During a culling programme, selected breeding herds are eliminated in their entirety whilst other breeding herds are left totally alone. This enables the untouched herds to carry on with their lives, as before, after every annual culling operation comes to a close.
Bulls are selectively shot separately. In my opinion, the number of bulls killed should at least equal the number of adult cows that are killed. Bulls live apart from cows so they have to be handled differently and separately. Cognizance must also be taken of the fact that bulls cause infinitely more damage to top canopy trees than do the cows! So they may have to be culled more heavily than cows! This is a judgment call that the responsible wildlife manager will have to make.
Culling is carried out by highly experienced game ranger marksmen – operating on foot – and every animal is killed instantly with an accurately placed brain shot delivered at very close range (normally between 1 and 10 metres).

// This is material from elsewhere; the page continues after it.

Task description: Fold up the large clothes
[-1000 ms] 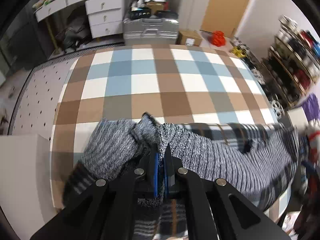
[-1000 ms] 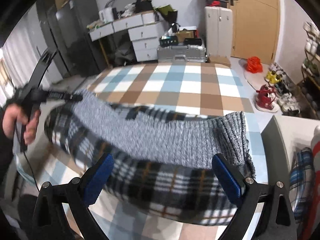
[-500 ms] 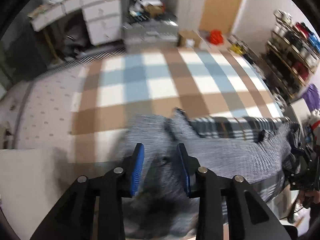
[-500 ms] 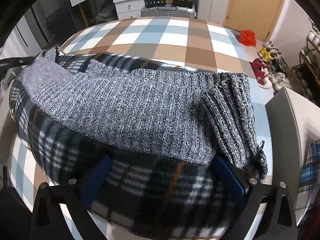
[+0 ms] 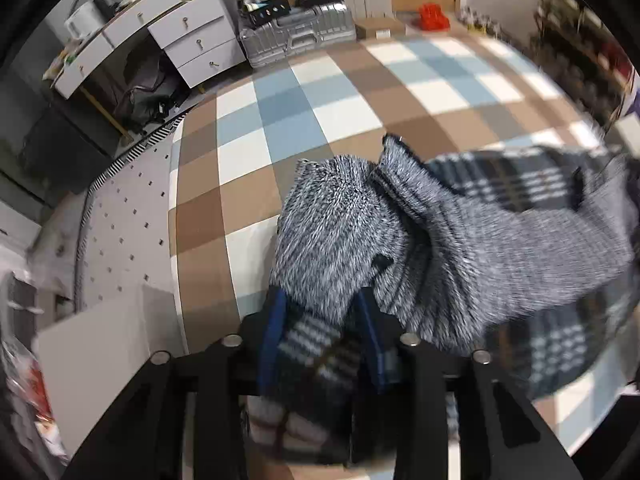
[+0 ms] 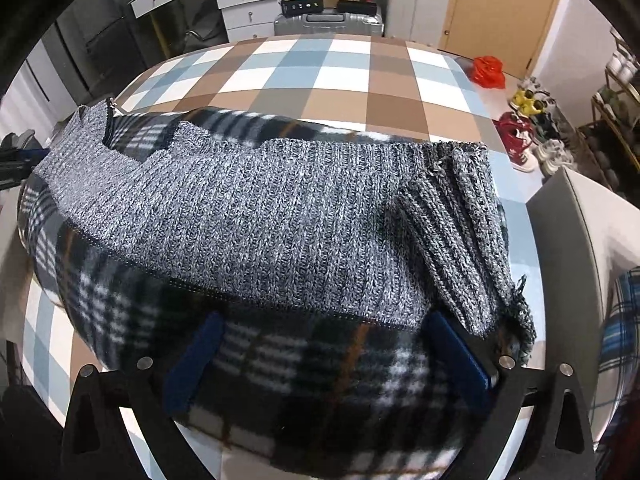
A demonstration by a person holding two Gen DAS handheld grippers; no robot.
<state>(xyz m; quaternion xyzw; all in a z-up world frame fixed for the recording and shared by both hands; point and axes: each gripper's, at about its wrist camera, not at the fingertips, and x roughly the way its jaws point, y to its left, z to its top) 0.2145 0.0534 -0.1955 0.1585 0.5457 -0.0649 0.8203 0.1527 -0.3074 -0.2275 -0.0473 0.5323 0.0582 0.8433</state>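
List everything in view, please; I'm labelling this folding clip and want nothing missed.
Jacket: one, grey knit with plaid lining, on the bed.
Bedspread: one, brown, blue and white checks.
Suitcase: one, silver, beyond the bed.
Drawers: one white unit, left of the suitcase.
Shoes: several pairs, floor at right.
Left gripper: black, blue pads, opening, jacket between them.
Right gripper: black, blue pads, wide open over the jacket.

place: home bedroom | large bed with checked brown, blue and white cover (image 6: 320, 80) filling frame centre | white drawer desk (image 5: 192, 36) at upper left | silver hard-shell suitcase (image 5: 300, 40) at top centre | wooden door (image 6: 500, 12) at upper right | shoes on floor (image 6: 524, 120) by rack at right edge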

An experienced culling team – with three expert marksmen using self-loading rifles and operating in unison – is capable of eliminating elephant breeding herds numbering 30 to 50 animals in less than sixty seconds. Normally administering one bullet per elephant! All carcasses are subjected to properly conducted biological examinations; their hides and tusks are recovered, and their meat is salted and dried by the sun in biltong-sized strips. If necessary, the bones and the remaining guts can be buried. A properly constituted culling team – carrying out all these functions – can contend with up to 50 elephants a day (without an abattoir).
In terms of the alleged cruelty factor, there is no comparison between the Landscape approach that has been applied to elephant population management in Kruger over the last 23 years and properly conducted culling operations. A culling-killing episode is all over within a few minutes – compared with years and years of horrible starvation that occurs with the Landscape option. Culling is far more efficient, effective and humane. It offers better options, too, for recreating different natural habitats and for maintaining them in good condition – because the elephant numbers never exceed the carrying capacity of the habitat. Culling ensures the maintenance of a park’s biological diversity compared to the Landscape approach which causes biological diversity loss.

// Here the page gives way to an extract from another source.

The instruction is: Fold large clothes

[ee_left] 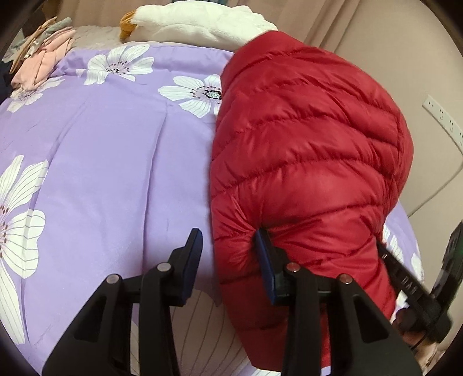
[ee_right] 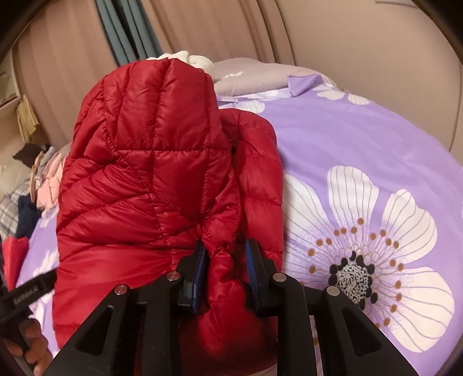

I hope this blog will give the TGA’s readers a better perspective of the facts, and the ecological arguments when elephant management options in Kruger National Park come to the fore again. I have no doubt in my mind that the correct management option for the elephants of Kruger is to reduce their numbers to 2 500 (not 3 500) and to keep them at that reduced level, by annual culling, for the next 50 years. And during that recovery time, every effort should be made to replant and reseed the habitats that have been so badly trashed by too many elephants for far too long.
A warning and advice to all southern Africa’s nature-lovers and true ‘conservationists’; and to all those inadequately informed but caring people throughout the rest of the world who genuinely want to see Africa’s wildlife managed properly.
- Elephants – due to their strength, large size and voracious appetites – are capable of causing greater damage to game reserve habitats than any other animal.
- Excessive elephant populations WILL destroy their own habitats entirely – over time – and they WILL destroy, too, the habitats of every other species of animal with which they share occupation of their sanctuaries. Thus excessive elephant populations – if left alone – will be the direct cause of massive local extinctions of many plant and animal species in the game reserves that they occupy.
NB: An excessive elephant population is one that exists in numbers that are above the sustainable elephant carrying capacity of the habitat.
- In the game reserves of southern Africa, elephants occur in excessive numbers in all of Namibia’s north-eastern wildlife sanctuaries; throughout the wildlife sanctuaries of northern Botswana (and the Tuli Block); in Zimbabwe’s Hwange and Gonarezhou national parks; and in South Africa’s Kruger and Addo national parks. In many of these wildlife sanctuaries, the elephant populations are already grossly
- Excessive elephant populations – if they are allowed to continue to breed without constraint – will quickly become GROSSLY excessive. This – without intervention by man – will lead to the desertification of the wildlife sanctuaries in which these elephant populations exist. During this process the elephants will enter into situations of inevitable and perpetual dry season starvation; and every other species of herbivorous animal that shares the wildlife sanctuaries with these elephants will be subjected to the same (or worse) starvation regimes, too.
- Starvation, in any species, weakens the resilience of animal populations and makes them very susceptible to disease. Lack of energy, however, is the main problem and their environment can no longer provide it. In all the elephant-occupied game reserves of southern Africa, therefore, their ecosystems are ever more precariously tottering on the brink of collapse. The crash may not happen this year. It may not happen next year. It may not happen in the next ten years. But when the next severe drought occurs it WILL happen. The most classical example of this occurrence happened in Kenya’s Tsavo East National Park in 1972 – a year of intense drought – when 15 000 (some say 20 000) elephants, and 5 000 black rhinos, died in a single episode.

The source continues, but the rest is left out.